O Ministério Público do Tocantins (MPTO), por meio da 15ª Promotoria de Justiça da Capital, instaurou procedimento extrajudicial para investigar supostas irregularidades na ocupação da Casa do Estudante, em Palmas. O espaço é destinado a oferecer moradia a jovens em situação de vulnerabilidade socioeconômica que ingressam no ensino superior.

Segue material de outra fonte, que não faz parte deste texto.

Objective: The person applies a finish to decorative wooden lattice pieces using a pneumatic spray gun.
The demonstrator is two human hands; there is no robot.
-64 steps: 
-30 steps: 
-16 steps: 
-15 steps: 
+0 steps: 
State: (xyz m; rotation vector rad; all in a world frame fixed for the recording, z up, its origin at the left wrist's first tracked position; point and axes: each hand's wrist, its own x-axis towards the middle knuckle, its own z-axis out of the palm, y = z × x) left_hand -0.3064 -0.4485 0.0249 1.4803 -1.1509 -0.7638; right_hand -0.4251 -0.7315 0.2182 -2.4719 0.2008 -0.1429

A denúncia, recebida pela Ouvidoria do MPTO e convertida em notícia de fato, aponta que pessoas já graduadas, com vínculos empregatícios estáveis, cargos públicos ou condições financeiras suficientes estariam ocupando vagas, em prejuízo de estudantes que realmente necessitam do benefício.

Diante da situação, o promotor de Justiça Paulo Alexandre Rodrigues de Siqueira expediu, na segunda-feira (22), ofício à Secretaria Estadual dos Esportes e Juventude, responsável pela gestão do local, requisitando esclarecimentos no prazo de dez dias.

Entre os questionamentos feitos pelo MPTO, estão:

-se a Secretaria tem ciência das irregularidades relatadas;

-quais critérios estão sendo adotados para seleção, permanência e fiscalização dos moradores;

-se há regulamento formal estabelecendo prazos de permanência e requisitos socioeconômicos;

-e quais medidas serão tomadas para garantir que a Casa do Estudante cumpra sua finalidade social.

O promotor destacou a importância da revisão periódica das condições de permanência e da fiscalização regular para assegurar que o espaço atenda estudantes em situação de vulnerabilidade, preservando seu objetivo social.

O procedimento instaurado seguirá em tramitação até que as informações solicitadas sejam apresentadas e analisadas pela Promotoria de Justiça.